Mal terminou de dizer a última sílaba e eu sorri ao mesmo tempo em que meus olhos se fecharam por segundos, na doce lembrança do que não vivi, ouvi, nem vi na infância, mas rememorei dos registros em preto e branco dos livros e dos arquivos da TV e recordei do esplendoroso sorriso das mãos dançantes de Carmem Miranda. Carmem da audácia e brasilidade de mulher. Hoje, ligo as rádios e não encontro nem as Carmens, nem as Mirandas, nem a Conceição.

Olhei pra ele e agradeci duas vezes.

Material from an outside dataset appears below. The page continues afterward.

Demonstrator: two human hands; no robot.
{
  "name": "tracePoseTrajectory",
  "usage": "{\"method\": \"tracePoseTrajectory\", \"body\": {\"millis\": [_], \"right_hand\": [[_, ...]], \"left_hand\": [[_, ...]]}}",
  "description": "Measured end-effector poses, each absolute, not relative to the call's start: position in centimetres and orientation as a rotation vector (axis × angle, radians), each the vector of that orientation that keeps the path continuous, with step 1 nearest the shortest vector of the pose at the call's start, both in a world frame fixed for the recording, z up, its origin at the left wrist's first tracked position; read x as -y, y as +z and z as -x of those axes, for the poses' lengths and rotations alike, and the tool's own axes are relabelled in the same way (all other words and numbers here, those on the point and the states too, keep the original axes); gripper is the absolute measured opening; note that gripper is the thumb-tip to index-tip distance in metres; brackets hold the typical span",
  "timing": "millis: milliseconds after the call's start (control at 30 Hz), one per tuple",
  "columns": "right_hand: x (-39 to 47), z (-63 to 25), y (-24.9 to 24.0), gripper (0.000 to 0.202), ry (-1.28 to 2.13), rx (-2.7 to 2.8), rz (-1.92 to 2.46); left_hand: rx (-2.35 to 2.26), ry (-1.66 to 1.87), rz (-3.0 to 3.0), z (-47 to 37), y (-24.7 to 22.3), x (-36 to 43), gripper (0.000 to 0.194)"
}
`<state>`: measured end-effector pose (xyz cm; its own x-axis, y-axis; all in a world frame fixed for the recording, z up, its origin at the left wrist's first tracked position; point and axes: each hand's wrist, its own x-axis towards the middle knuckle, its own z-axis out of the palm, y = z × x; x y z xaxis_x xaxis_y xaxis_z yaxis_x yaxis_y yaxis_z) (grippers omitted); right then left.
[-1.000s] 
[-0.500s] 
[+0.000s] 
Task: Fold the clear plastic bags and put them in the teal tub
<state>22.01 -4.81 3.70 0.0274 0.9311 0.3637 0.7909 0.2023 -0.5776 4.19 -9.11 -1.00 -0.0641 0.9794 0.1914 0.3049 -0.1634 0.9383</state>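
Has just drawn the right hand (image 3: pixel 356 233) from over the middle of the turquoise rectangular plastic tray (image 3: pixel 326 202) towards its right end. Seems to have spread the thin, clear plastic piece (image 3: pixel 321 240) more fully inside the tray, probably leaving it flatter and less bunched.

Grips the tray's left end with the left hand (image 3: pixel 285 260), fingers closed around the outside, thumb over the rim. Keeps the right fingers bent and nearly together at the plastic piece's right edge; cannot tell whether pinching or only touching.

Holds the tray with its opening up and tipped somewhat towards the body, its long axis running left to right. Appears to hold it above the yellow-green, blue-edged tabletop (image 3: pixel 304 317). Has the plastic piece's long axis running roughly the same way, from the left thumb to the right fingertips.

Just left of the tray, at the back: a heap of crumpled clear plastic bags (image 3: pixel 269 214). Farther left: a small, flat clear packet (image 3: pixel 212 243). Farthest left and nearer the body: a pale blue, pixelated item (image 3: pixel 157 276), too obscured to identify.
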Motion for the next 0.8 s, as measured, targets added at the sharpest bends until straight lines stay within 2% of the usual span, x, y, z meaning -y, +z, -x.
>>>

Uma pela gentileza, outra por ter reparado que alguém precisava de ajuda.
Rodoviária é assim, histórias que se cruzam, caminhos que vão e partem, saudades, lembranças, gentes, mentirosos, loucos, mas o melhor: muita bagagem.

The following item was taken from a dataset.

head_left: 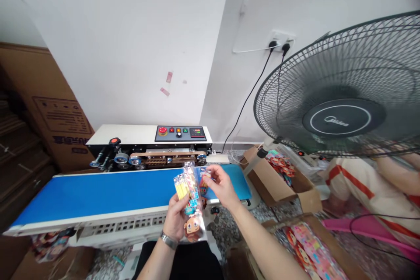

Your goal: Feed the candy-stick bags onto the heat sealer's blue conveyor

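My left hand (176,218), with a watch at the wrist, is closed around a clear printed plastic bag (193,224) with a cartoon face at its lower end. A small packet of yellow sticks (181,187) lies against the bag under the same thumb. Just to the right, my right hand (223,183) pinches a small red and blue packet (204,180) beside the bag's upper part. Both hands are over the near edge of a blue conveyor belt (111,194). Exactly what the packets contain is too small to make out.
A band sealing machine (147,138) with a control panel runs behind the belt. To the right stand a large fan (339,118), an open carton (278,183) of colourful packets, and another carton of printed bags (311,249). Beyond sits another person (364,188).
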`<state>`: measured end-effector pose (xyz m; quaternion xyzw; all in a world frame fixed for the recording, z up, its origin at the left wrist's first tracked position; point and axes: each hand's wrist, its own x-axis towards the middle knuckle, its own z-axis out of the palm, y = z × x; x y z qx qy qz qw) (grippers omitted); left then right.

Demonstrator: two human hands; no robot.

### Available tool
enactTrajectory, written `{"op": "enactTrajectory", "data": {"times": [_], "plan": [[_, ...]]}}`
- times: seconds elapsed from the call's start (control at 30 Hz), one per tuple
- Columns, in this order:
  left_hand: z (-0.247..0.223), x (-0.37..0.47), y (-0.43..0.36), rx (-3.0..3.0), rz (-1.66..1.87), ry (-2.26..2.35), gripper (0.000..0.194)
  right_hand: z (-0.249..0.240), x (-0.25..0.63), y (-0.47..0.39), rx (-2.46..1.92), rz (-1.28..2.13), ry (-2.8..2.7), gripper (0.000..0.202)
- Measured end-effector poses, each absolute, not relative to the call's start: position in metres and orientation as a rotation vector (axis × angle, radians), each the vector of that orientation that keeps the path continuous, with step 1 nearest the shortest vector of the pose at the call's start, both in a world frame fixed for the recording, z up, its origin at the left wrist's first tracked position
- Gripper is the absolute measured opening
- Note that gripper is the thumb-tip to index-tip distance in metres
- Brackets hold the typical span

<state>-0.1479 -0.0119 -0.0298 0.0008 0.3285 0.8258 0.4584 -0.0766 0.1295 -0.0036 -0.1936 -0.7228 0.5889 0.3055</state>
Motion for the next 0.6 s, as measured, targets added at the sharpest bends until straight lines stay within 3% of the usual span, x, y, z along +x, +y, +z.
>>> {"op": "enactTrajectory", "data": {"times": [0.4, 0.6], "plan": [[-0.022, -0.146, -0.012, -0.072, 2.021, 0.837, 0.032, 0.003, -0.077, 0.133, -0.518, 1.452, -2.087, 0.017], [-0.025, -0.148, -0.010, -0.090, 2.061, 0.802, 0.031, -0.015, -0.077, 0.120, -0.456, 1.891, -1.585, 0.057]]}}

Passa-se mais horas em frente ao computador.
Menos horas em frente aos olhos de alguém.
Isso, por um lado, significam algumas virtudes, bastante trabalho.

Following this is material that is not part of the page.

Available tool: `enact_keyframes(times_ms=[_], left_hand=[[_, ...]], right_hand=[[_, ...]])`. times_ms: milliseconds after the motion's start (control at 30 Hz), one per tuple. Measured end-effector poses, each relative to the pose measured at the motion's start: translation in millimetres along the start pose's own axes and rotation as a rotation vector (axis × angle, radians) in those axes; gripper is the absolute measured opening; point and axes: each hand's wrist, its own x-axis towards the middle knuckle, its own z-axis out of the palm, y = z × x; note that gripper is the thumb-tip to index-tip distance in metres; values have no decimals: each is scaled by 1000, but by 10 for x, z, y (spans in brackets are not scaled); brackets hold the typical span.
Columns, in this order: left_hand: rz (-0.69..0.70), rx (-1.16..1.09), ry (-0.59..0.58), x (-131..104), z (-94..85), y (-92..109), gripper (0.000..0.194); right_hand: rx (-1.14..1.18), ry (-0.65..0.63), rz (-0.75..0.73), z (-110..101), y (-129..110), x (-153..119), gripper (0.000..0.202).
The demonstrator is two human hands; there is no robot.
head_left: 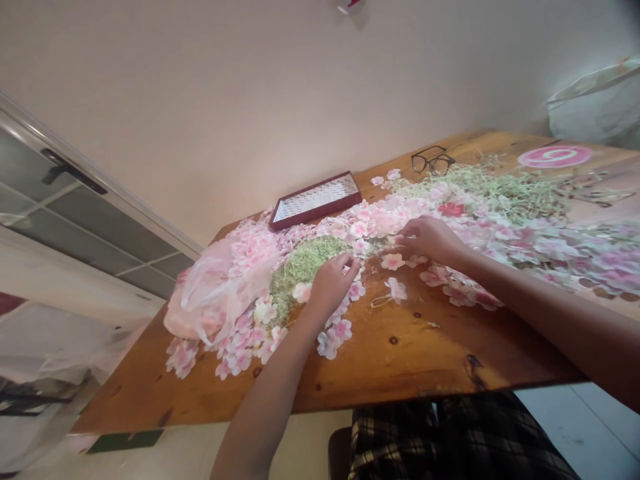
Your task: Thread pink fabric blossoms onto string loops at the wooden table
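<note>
My left hand (334, 283) is over the table at the right edge of a heap of small green pieces (305, 263), its fingers curled together; anything in them is too small to make out. To the right, my right hand (429, 239) has its fingertips pinched at the edge of a pile of pink and white fabric blossoms (373, 219); what they hold is hidden. Between and below the hands lie loose blossoms (393, 261), one of them with a thin looped strand (397, 289). More blossoms (240, 350) lie left of my left forearm.
A dark red tray (316, 200) with a patterned white inside stands by the wall. Glasses (433, 162) lie behind pale green stems (505, 190). A plastic bag (200, 307) of pink material sits on the left of the wooden table (400, 360). A pink round sign (555, 157) lies far right.
</note>
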Motion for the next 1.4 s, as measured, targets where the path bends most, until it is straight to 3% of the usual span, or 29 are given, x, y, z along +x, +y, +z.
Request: enact_keyframes(times_ms=[133,267,333,467,600,733,900,1033,1267,1400], left_hand=[[-106,-70,55,58,-24,-63,29],[-171,-57,25,165,3,-150,27],[-154,-31,13,228,27,-169,26],[-8,59,12,320,70,-113,23],[32,76,44,351,134,-38,19],[-25,-25,38,380,222,-41,21],[-74,-300,68,376,286,-5,24],[-100,-555,-5,305,302,81,30],[-168,-662,-7,297,359,54,31],[-225,-756,-3,306,383,-2,31]], right_hand=[[91,66,51,-119,-38,-1,23],[48,11,42,-154,-19,-7,28],[-14,-18,44,-150,-5,-10,28],[-110,78,-9,-168,-43,-31,23],[-5,-182,-157,-157,-180,-96,22],[-93,-198,-208,-33,-271,-164,15],[115,-223,-66,-30,-324,-151,18],[280,-263,129,-129,-375,-120,22],[490,-372,140,-114,-332,-124,29],[516,-351,169,-139,-367,-147,28]])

Mas o balanço e o equilíbrio são essenciais.
Tá tudo longe.
Todos virtualmente vivendo, apenas.
E só.
E assim, bastam-se comentários, conversas, observações, lembretes, sonhos, ideais, vontades.
Ciber-espaço
Cold-play.

A pessoa é para o que nasce.
Transbordei.
Têm dias que você procura um filme e não acha.
Têm dias que os filmes procuram você e não encontram.
Ás vezes estão escondidos nas prateleiras ou a película derreteu.
Ás vezes me jogo dentro de mim e não me acho, mas achei e me acharam. As três senhorinhas desse longa.
“A pessoa é para o que nasce”.
Vale a pena sentir.
Manoel de Barros também me achou.
Estávamos brincado de esconde-esconde.
Há tempo o queria mais perto, aqui comigo.
De sebo em sebo não cheguei perto.
Mas em uma livraria ouvi meu nome, olhei para trás, era ele. Em duas versões. “Memórias inventadas...”

Quando meu avô foi pro céu, há 12 anos, eu achava que ele ia.
Quando minha avó foi pro céu, há uma semana, eu também achava que ela ia.
Quando meu avô chegou, ele recebeu um pacote de pururuca e uma pinguinha.
Quando minha avó chegou, ela recebeu um abraço do meu avô, e um caderninho com probleminhas de matemática.
Aí os dois se abraçaram, e voltaram a viver juntos...
... A vida vem,
a vida vai
Quando vem é tão bonita.
Quando vai é tão triste.
Infeliz o ocidental que inventou velar algo já ido.
Feliz a alma que sabe sorrir a expectativa da não dor.
O material fica, é pueril.
A alma que vai, é sutil.
Roda mundo, roda gigante.
 
... Reinventar
Sabe? Reviver, todos os dias.
É por isso que escolhi ser jornalista. Como diz minha querida Eliane Brum, se eu não sair de uma entrevista transformada, é melhor eu escolher outra profissão.